● What to work on
Transcribe all of the data exactly. Omit the pictures.
◆ ◆ ◆ ◆ ◆ ◆ ◆
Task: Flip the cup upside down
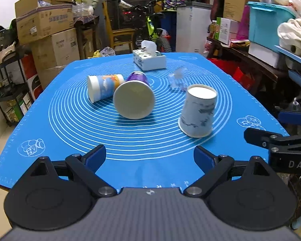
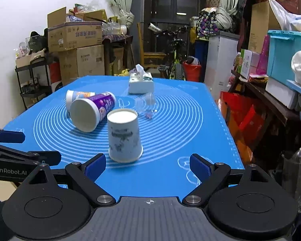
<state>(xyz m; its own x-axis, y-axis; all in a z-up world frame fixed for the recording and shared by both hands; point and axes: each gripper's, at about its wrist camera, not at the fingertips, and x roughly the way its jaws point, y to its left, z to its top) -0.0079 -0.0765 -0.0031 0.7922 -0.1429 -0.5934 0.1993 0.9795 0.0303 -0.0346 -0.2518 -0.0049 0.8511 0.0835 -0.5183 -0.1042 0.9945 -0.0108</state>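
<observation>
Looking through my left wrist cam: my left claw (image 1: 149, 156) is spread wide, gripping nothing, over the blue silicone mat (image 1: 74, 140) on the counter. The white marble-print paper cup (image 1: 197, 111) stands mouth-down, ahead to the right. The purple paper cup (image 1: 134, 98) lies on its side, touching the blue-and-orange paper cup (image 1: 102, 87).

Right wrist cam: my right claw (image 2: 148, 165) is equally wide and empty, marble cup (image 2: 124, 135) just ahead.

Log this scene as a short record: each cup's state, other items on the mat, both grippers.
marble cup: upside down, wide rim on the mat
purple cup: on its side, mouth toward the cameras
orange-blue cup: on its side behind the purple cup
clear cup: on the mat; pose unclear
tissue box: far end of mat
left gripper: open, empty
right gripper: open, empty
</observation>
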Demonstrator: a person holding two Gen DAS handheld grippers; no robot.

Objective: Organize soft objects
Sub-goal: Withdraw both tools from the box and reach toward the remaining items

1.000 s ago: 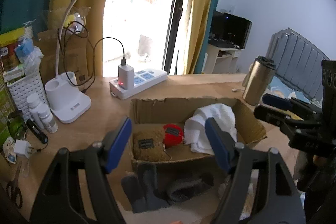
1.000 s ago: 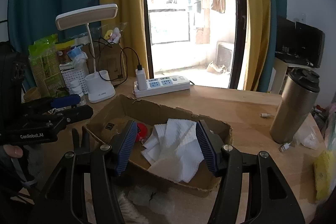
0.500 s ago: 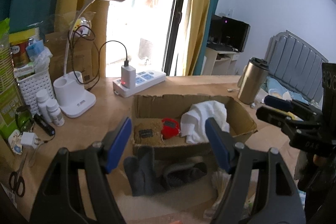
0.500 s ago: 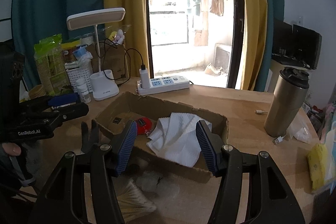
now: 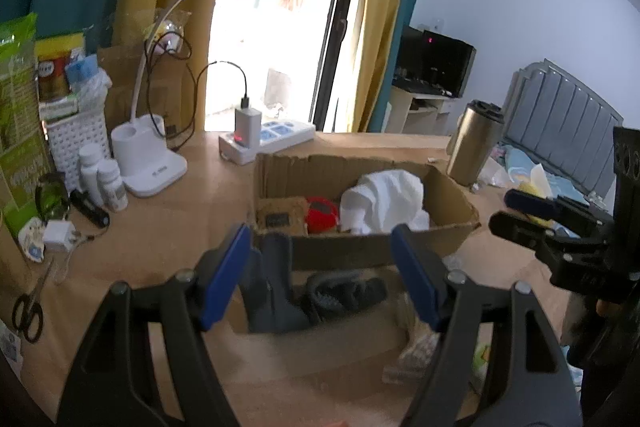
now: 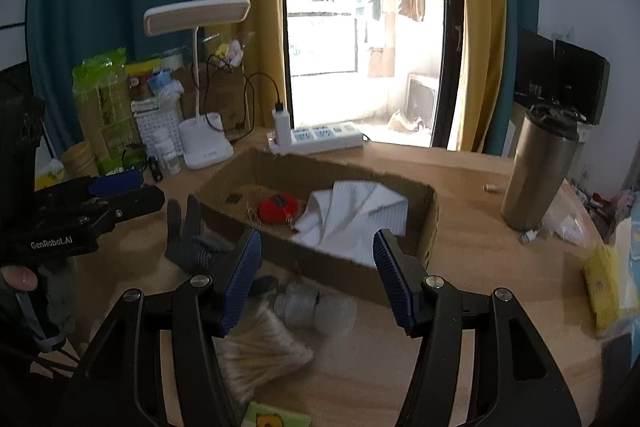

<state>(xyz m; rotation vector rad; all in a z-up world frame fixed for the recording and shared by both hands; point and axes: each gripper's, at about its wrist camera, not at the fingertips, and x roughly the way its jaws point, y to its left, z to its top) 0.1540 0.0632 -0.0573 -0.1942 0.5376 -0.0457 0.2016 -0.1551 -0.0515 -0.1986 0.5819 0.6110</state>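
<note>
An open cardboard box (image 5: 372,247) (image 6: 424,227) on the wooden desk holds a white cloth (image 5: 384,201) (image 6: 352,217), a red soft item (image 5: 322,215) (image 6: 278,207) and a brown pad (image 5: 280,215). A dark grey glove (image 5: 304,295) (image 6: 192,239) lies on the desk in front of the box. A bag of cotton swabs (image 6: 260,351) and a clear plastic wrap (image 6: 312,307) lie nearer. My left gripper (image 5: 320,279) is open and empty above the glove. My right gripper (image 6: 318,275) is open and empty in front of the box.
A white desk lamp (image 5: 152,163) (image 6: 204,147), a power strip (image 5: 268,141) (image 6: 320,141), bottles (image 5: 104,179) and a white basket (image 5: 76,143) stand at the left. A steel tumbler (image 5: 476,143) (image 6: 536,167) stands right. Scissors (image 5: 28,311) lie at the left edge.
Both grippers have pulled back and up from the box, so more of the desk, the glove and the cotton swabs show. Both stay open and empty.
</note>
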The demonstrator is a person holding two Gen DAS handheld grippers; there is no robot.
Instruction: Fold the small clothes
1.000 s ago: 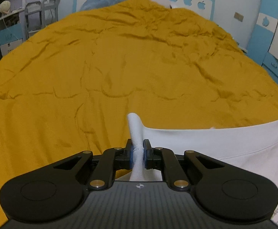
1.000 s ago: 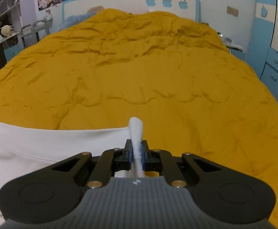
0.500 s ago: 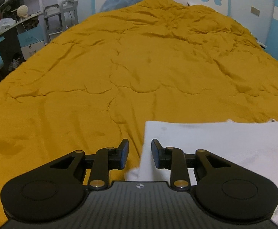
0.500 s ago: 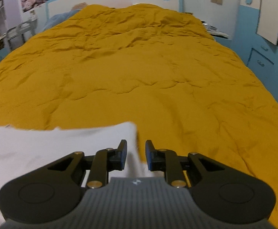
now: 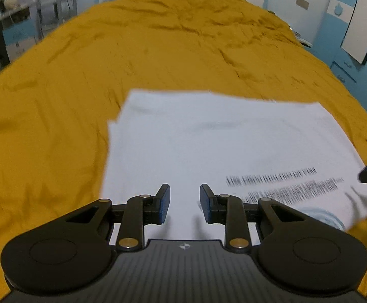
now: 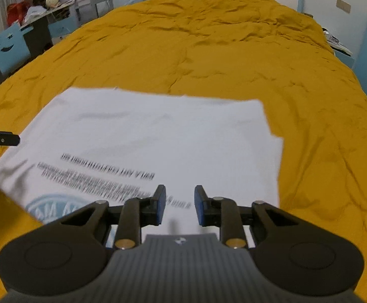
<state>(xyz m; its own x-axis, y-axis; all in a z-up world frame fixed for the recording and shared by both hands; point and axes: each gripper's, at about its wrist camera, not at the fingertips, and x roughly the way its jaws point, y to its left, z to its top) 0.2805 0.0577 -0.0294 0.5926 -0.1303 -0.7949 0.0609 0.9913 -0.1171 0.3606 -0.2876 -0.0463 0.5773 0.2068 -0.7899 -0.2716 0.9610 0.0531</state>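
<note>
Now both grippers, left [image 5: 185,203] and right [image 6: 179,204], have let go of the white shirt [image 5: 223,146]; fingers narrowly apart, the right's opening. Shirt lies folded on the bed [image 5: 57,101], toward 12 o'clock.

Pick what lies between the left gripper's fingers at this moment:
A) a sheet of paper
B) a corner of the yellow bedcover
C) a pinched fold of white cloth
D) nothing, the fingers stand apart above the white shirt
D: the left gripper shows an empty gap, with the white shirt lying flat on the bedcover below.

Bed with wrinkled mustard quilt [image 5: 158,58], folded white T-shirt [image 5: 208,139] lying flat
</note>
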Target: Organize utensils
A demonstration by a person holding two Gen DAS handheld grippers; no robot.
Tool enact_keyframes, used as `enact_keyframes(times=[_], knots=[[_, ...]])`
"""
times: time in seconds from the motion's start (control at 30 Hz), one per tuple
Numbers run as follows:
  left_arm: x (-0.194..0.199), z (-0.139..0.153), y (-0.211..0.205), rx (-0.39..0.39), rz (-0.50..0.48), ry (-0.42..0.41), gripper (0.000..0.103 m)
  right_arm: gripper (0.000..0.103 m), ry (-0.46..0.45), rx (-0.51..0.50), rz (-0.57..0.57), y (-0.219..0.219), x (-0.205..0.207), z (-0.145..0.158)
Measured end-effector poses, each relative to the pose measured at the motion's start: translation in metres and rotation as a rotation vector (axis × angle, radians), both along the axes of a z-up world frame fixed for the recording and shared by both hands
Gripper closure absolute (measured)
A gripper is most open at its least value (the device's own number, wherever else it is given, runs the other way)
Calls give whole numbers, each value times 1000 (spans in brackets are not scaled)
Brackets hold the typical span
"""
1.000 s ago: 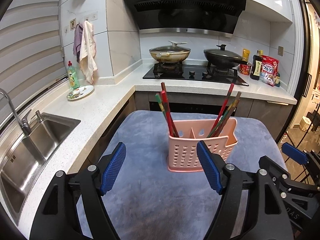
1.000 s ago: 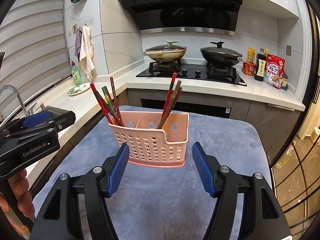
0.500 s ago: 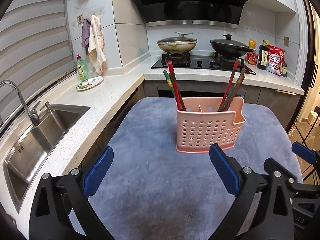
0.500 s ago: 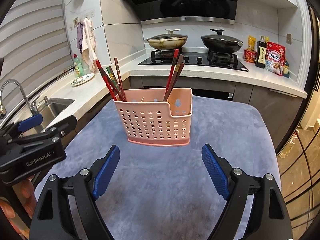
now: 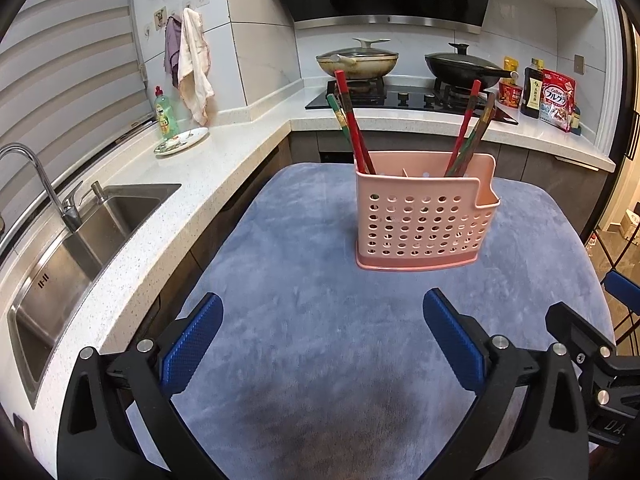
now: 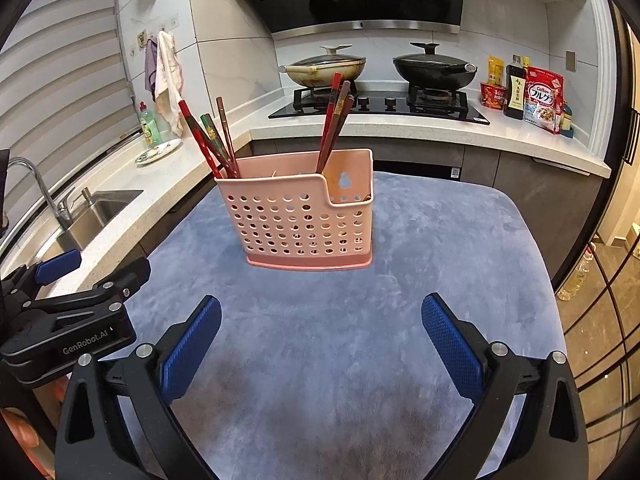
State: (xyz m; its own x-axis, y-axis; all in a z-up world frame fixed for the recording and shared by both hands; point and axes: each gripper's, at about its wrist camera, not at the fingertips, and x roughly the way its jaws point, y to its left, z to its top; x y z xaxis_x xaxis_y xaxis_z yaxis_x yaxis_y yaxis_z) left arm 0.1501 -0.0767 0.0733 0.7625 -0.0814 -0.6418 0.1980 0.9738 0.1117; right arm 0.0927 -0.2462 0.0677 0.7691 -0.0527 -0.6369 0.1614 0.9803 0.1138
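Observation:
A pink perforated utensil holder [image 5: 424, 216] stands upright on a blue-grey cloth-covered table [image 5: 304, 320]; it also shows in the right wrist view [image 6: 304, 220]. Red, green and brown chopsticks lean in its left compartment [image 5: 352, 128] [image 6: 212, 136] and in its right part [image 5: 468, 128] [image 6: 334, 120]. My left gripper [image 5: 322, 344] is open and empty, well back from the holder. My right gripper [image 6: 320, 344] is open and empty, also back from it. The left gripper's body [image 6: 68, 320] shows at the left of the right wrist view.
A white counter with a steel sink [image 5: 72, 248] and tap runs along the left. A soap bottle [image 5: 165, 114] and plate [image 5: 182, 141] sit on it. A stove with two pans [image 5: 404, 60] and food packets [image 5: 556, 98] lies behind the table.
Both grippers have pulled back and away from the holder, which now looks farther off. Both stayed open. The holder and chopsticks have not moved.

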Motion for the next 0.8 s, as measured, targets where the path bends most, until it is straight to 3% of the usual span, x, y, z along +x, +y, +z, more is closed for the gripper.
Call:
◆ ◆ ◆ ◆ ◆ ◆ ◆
● Response
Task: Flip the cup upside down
<state>(xyz m; its own x-axis, y-axis; all in a z-up world frame fixed for the recording and shared by both hands; point and axes: each gripper's, at about its wrist camera, not at the fingertips, and x roughly the way its jaws point, y to its left, z to its top) -0.0079 -0.0765 -0.0031 0.7922 -0.1429 -0.5934 0.1993 0.9795 0.0303 -0.0346 -0.2518 -0.0049 0.8511 0.0835 -0.5183 -0.1042 0.9945 -0.0108</state>
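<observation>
Looking through my left wrist cam: my left claw (image 1: 149, 156) is spread wide, gripping nothing, over the blue silicone mat (image 1: 74, 140) on the counter. The white marble-print paper cup (image 1: 197, 111) stands mouth-down, ahead to the right. The purple paper cup (image 1: 134, 98) lies on its side, touching the blue-and-orange paper cup (image 1: 102, 87).

Right wrist cam: my right claw (image 2: 148, 165) is equally wide and empty, marble cup (image 2: 124, 135) just ahead.

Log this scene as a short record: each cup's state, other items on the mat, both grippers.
marble cup: upside down, wide rim on the mat
purple cup: on its side, mouth toward the cameras
orange-blue cup: on its side behind the purple cup
clear cup: on the mat; pose unclear
tissue box: far end of mat
left gripper: open, empty
right gripper: open, empty
</observation>
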Demonstrator: a person holding two Gen DAS handheld grippers; no robot.

Objective: Organize soft objects
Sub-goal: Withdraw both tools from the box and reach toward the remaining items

1.000 s ago: 
1.000 s ago: 
0.500 s ago: 
0.500 s ago: 
now: 
now: 

<state>(xyz m; rotation vector rad; all in a z-up world frame fixed for the recording and shared by both hands; point and axes: each gripper's, at about its wrist camera, not at the fingertips, and x roughly the way its jaws point, y to its left, z to its top) 0.1540 0.0632 -0.0573 -0.1942 0.5376 -0.0457 0.2016 -0.1551 -0.0515 -0.1986 0.5819 0.6110</state>
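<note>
An open cardboard box (image 5: 372,247) (image 6: 424,227) on the wooden desk holds a white cloth (image 5: 384,201) (image 6: 352,217), a red soft item (image 5: 322,215) (image 6: 278,207) and a brown pad (image 5: 280,215). A dark grey glove (image 5: 304,295) (image 6: 192,239) lies on the desk in front of the box. A bag of cotton swabs (image 6: 260,351) and a clear plastic wrap (image 6: 312,307) lie nearer. My left gripper (image 5: 320,279) is open and empty above the glove. My right gripper (image 6: 318,275) is open and empty in front of the box.
A white desk lamp (image 5: 152,163) (image 6: 204,147), a power strip (image 5: 268,141) (image 6: 320,141), bottles (image 5: 104,179) and a white basket (image 5: 76,143) stand at the left. A steel tumbler (image 5: 476,143) (image 6: 536,167) stands right. Scissors (image 5: 28,311) lie at the left edge.
Both grippers have pulled back and up from the box, so more of the desk, the glove and the cotton swabs show. Both stay open and empty.
</note>
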The demonstrator is a person holding two Gen DAS handheld grippers; there is no robot.
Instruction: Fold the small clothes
1.000 s ago: 
1.000 s ago: 
0.500 s ago: 
0.500 s ago: 
now: 
now: 
<state>(xyz m; its own x-axis, y-axis; all in a z-up world frame fixed for the recording and shared by both hands; point and axes: each gripper's, at about its wrist camera, not at the fingertips, and x roughly the way its jaws point, y to its left, z to its top) 0.2805 0.0577 -0.0294 0.5926 -0.1303 -0.7949 0.0609 0.9913 -0.1171 0.3606 -0.2876 -0.0463 0.5773 0.2068 -0.7899 -0.2716 0.9610 0.0531</state>
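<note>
Now both grippers, left [image 5: 185,203] and right [image 6: 179,204], have let go of the white shirt [image 5: 223,146]; fingers narrowly apart, the right's opening. Shirt lies folded on the bed [image 5: 57,101], toward 12 o'clock.

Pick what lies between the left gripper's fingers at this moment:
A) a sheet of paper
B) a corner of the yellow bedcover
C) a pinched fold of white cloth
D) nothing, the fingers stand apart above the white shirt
D: the left gripper shows an empty gap, with the white shirt lying flat on the bedcover below.

Bed with wrinkled mustard quilt [image 5: 158,58], folded white T-shirt [image 5: 208,139] lying flat
</note>
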Target: Organize utensils
A demonstration by a person holding two Gen DAS handheld grippers; no robot.
Tool enact_keyframes, used as `enact_keyframes(times=[_], knots=[[_, ...]])`
"""
times: time in seconds from the motion's start (control at 30 Hz), one per tuple
Numbers run as follows:
  left_arm: x (-0.194..0.199), z (-0.139..0.153), y (-0.211..0.205), rx (-0.39..0.39), rz (-0.50..0.48), ry (-0.42..0.41), gripper (0.000..0.103 m)
  right_arm: gripper (0.000..0.103 m), ry (-0.46..0.45), rx (-0.51..0.50), rz (-0.57..0.57), y (-0.219..0.219), x (-0.205..0.207), z (-0.145..0.158)
Measured end-effector poses, each relative to the pose measured at the motion's start: translation in metres and rotation as a rotation vector (axis × angle, radians), both along the axes of a z-up world frame fixed for the recording and shared by both hands
Gripper closure absolute (measured)
A gripper is most open at its least value (the device's own number, wherever else it is given, runs the other way)
Calls give whole numbers, each value times 1000 (spans in brackets are not scaled)
Brackets hold the typical span
"""
1.000 s ago: 
1.000 s ago: 
0.500 s ago: 
0.500 s ago: 
now: 
now: 
State: (xyz m; its own x-axis, y-axis; all in a z-up world frame fixed for the recording and shared by both hands; point and axes: each gripper's, at about its wrist camera, not at the fingertips, and x roughly the way its jaws point, y to its left, z to its top; x y z xaxis_x xaxis_y xaxis_z yaxis_x yaxis_y yaxis_z) left arm 0.1501 -0.0767 0.0733 0.7625 -0.0814 -0.6418 0.1980 0.9738 0.1117; right arm 0.0927 -0.2462 0.0677 0.7691 -0.0527 -0.6369 0.1614 0.9803 0.1138
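Observation:
A pink perforated utensil holder [image 5: 424, 216] stands upright on a blue-grey cloth-covered table [image 5: 304, 320]; it also shows in the right wrist view [image 6: 304, 220]. Red, green and brown chopsticks lean in its left compartment [image 5: 352, 128] [image 6: 212, 136] and in its right part [image 5: 468, 128] [image 6: 334, 120]. My left gripper [image 5: 322, 344] is open and empty, well back from the holder. My right gripper [image 6: 320, 344] is open and empty, also back from it. The left gripper's body [image 6: 68, 320] shows at the left of the right wrist view.
A white counter with a steel sink [image 5: 72, 248] and tap runs along the left. A soap bottle [image 5: 165, 114] and plate [image 5: 182, 141] sit on it. A stove with two pans [image 5: 404, 60] and food packets [image 5: 556, 98] lies behind the table.
Both grippers have pulled back and away from the holder, which now looks farther off. Both stayed open. The holder and chopsticks have not moved.
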
Motion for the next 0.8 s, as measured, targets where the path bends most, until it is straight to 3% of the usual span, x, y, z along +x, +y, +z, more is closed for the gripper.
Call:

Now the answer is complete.